John von Neumann, in a 1952 lecture, showed how to synthesize reliable organisms from unreliable components. In essence, he proved that with clever architecture (like redundancy and error-correction),
a system made of fallible parts can still deliver very high reliability. This idea — reliability through structure — became a roadmap for modern AI tools: define clear contracts, implement layered checks, and perform meta-level audits on the system’s behavior.
In practice, that means no single component is trusted absolutely; each layer is monitored or constrained by another,
ensuring that faults can be caught and mitigated at different levels.
Beyond structural architecture, mathematics and computer science also introduce probabilistic methods to build trust under uncertainty. For instance, Bayes’ theorem (1763) gives a mathematical rule for updating the probability of a hypothesis given new evidence. In other words, it tells us how much to trust a new piece of data in light of what we already believe, which is why it has been nicknamed an “evidence trust formula”. Bayesian inference allows an AI system to continuously update its confidence as more observations arrive – a crucial aspect of trusted decision-making in domains where no prediction is 100% certain.
In a more modern vein, Leslie Valiant’s Probably Approximately Correct (PAC) learning framework (1984) formalized the idea that if an algorithm sees enough representative data, it will “probably” learn an “approximately correct”. PAC theory provides explicit bounds on the likelihood that a learned model will perform well, offering a theoretical guarantee of reliability within quantifiable probability limits.
Similarly, in information theory, Claude Shannon proved in 1948 that by encoding messages with appropriate redundancy, one can achieve essentially error-free communication over a noisy channel.
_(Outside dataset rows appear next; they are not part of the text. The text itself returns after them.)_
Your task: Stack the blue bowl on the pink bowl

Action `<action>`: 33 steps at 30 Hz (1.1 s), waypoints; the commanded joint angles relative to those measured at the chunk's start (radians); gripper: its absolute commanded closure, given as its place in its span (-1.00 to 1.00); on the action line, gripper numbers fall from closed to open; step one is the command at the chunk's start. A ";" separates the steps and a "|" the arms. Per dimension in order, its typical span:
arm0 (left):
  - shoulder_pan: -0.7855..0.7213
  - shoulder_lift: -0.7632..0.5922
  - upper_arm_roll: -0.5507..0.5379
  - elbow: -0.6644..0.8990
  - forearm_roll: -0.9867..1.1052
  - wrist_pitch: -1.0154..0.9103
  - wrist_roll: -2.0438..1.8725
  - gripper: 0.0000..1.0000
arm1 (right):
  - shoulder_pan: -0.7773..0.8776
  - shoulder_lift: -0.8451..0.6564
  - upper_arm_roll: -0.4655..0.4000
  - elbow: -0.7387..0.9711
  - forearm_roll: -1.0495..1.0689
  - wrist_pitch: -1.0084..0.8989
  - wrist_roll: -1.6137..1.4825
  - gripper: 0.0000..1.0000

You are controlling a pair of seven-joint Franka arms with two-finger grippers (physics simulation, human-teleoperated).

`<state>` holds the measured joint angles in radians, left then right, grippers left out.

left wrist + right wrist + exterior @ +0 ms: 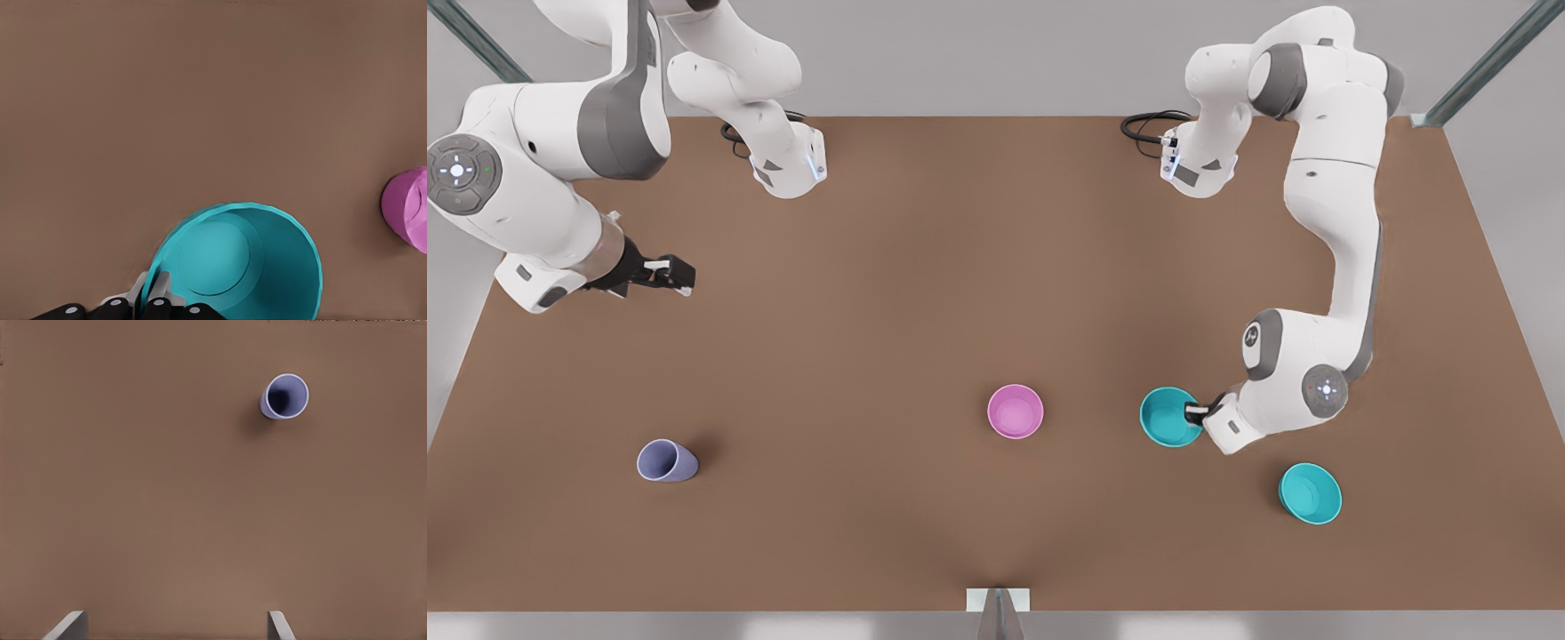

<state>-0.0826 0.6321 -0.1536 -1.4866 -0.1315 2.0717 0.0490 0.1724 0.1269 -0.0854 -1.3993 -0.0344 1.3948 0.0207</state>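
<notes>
The blue bowl (1165,418) (240,267) is on the front view's right, a short way from the pink bowl (1015,411) (410,207), which stands alone near the middle of the brown table (996,267). My left gripper (1196,412) (152,297) is shut on the blue bowl's rim, on the side away from the pink bowl, one finger inside the wall and one outside. Far off on the front view's left, my right gripper (683,277) (175,630) hangs open above the table with nothing between its fingers and waits.
A second teal bowl (1310,493) sits nearer the front edge, beyond the left arm's wrist. A lavender-blue cup (665,461) (285,396) stands at the front view's lower left. Bare table lies between the pink and blue bowls.
</notes>
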 commanded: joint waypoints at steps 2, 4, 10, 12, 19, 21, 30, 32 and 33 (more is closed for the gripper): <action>-0.141 0.076 -0.001 0.164 -0.036 -0.084 -0.745 0.57 | -0.001 -0.001 0.000 -0.001 -0.001 0.006 -0.208 -1.00; -0.207 0.138 -0.001 0.270 -0.034 -0.094 -0.825 0.57 | -0.001 -0.001 -0.002 -0.001 -0.001 0.006 -0.208 -1.00; -0.298 0.247 -0.001 0.373 -0.034 -0.051 -0.905 0.57 | 0.001 0.005 -0.005 -0.001 0.001 0.006 -0.208 -1.00; -0.318 0.256 -0.001 0.376 -0.034 -0.048 -0.913 0.57 | 0.001 0.010 -0.005 0.000 0.001 0.006 -0.208 -1.00; -0.318 0.285 -0.017 0.371 -0.037 -0.055 -0.916 0.57 | 0.001 0.013 -0.005 0.000 0.002 0.006 -0.208 -1.00; -0.319 0.285 -0.017 0.368 -0.037 -0.056 -0.916 0.57 | 0.001 0.013 -0.005 -0.001 0.004 0.006 -0.209 -1.00; -0.319 0.297 -0.032 0.359 -0.036 -0.058 -0.917 0.57 | 0.001 0.017 -0.005 -0.001 0.004 0.006 -0.209 -1.00; -0.318 0.297 -0.032 0.356 -0.034 -0.059 -0.917 0.57 | 0.001 0.017 -0.005 -0.001 0.004 0.006 -0.208 -1.00; -0.318 0.297 -0.032 0.356 -0.034 -0.059 -0.917 0.57 | 0.001 0.017 -0.005 -0.001 0.004 0.006 -0.208 -1.00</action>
<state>-0.4005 0.9308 -0.1853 -1.1314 -0.1640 2.0126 -0.7201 0.1732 0.1464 -0.0901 -1.4010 -0.0313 1.4010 -0.1544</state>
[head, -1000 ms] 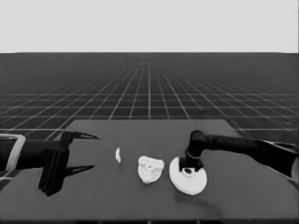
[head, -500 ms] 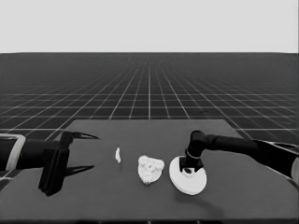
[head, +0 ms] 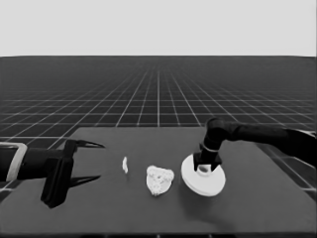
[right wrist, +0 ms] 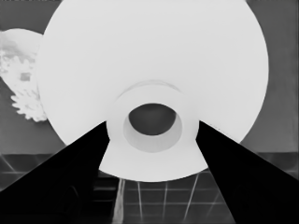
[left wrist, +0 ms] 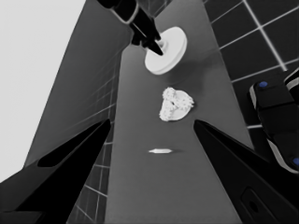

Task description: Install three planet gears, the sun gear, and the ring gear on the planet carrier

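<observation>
The larger round part (ring gear) [head: 204, 182] hangs tilted just above the table's right half, with my right gripper [head: 207, 166] shut on its raised hub [right wrist: 152, 140]. In the right wrist view both black fingers press the hub's sides. The smaller round part (planet carrier) [head: 159, 180] lies at the table's middle, left of the larger one, with toothed gears [left wrist: 175, 103] sitting on it and covering most of it. Those gears [right wrist: 22, 70] also show beside the held part. My left gripper [head: 100, 161] waits open over the table's left end, holding nothing.
A thin white piece [head: 125, 164] lies between the left gripper and the smaller round part. Dark machinery with blue lights [left wrist: 275, 116] stands past the table's edge in the left wrist view. The table's front edge [head: 158, 233] runs close below the parts.
The right arm has risen a little, taking the larger round part up with it. The left arm, the gears and the thin piece have not moved.
</observation>
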Robot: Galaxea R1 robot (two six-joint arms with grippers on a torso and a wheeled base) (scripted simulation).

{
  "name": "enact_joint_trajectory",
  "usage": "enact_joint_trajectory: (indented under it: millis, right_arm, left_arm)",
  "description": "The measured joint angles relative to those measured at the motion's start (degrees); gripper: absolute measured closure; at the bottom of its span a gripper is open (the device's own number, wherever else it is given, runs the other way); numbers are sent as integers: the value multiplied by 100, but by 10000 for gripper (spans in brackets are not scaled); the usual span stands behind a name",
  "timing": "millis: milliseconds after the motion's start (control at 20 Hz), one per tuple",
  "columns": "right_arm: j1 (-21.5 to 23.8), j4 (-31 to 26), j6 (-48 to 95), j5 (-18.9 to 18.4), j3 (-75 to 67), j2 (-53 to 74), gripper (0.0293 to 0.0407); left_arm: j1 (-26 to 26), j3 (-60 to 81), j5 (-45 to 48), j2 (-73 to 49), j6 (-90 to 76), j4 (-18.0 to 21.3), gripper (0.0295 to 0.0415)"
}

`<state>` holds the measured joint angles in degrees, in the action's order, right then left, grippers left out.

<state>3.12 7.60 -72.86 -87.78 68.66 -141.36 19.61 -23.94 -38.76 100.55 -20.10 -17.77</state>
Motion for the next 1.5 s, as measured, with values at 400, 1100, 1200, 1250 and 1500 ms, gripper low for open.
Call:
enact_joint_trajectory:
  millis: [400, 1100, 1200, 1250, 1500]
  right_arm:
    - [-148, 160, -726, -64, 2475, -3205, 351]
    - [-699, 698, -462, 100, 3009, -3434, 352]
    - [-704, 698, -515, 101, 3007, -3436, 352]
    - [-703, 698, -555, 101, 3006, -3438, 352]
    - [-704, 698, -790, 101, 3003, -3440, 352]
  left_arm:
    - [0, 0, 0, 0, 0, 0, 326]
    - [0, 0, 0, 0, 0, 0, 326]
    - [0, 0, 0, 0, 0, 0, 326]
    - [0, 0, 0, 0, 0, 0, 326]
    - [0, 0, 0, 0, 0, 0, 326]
This result assured engineers that reliability can emerge even in noisy, uncertain environments by design. Across these advances, the theme is consistent: when absolute certainty is unattainable, we can still pursue quantified trust – building systems that have provable limits on their error rates and mechanisms to keep those errors in check.
To visualize consider how both mathematics and AI rely on
layered trust architectures. In mathematics,
we start from foundational axioms, build up through proofs to theorems,
and then often invoke external consistency checks
(peer review, meta-mathematical validation) at the highest level.
In AI systems, we begin with reliable low-level components, add layers of validation
(data schemas, constraints, guardrails) around a core model,
and finally apply oversight – for example, human review or automated monitors that can
catch and correct mistakes. The diagram below compares these structures side-by-side.
JetBrains’ Way: Trust-by-Design in Dev Tools
Trust for developers starts with the IDE — solid defaults, static analysis, and type-aware tooling — and extends to AI assistants. The same interface now hosts an autonomous coding agent that must be auditable and controllable: suggestions are visible, testable, and the developer retains final responsibility. In essence, the development environment itself implements many of the layered trust principles described above: the AI’s suggestions are checked against coding standards and tests, and ultimately a human developer vets the changes.
Takeaways
- Trust isn’t a binary switch; it’s a stack of verifications across data, models, and deploy. For us trust is also a process when we are getting to know something and adapting to the new tools, for instance.
- Architect reliability from the outset: contracts, guardrails, telemetry, and rollbacks.
- Keep the developer in control: transparency, testability, and clear code.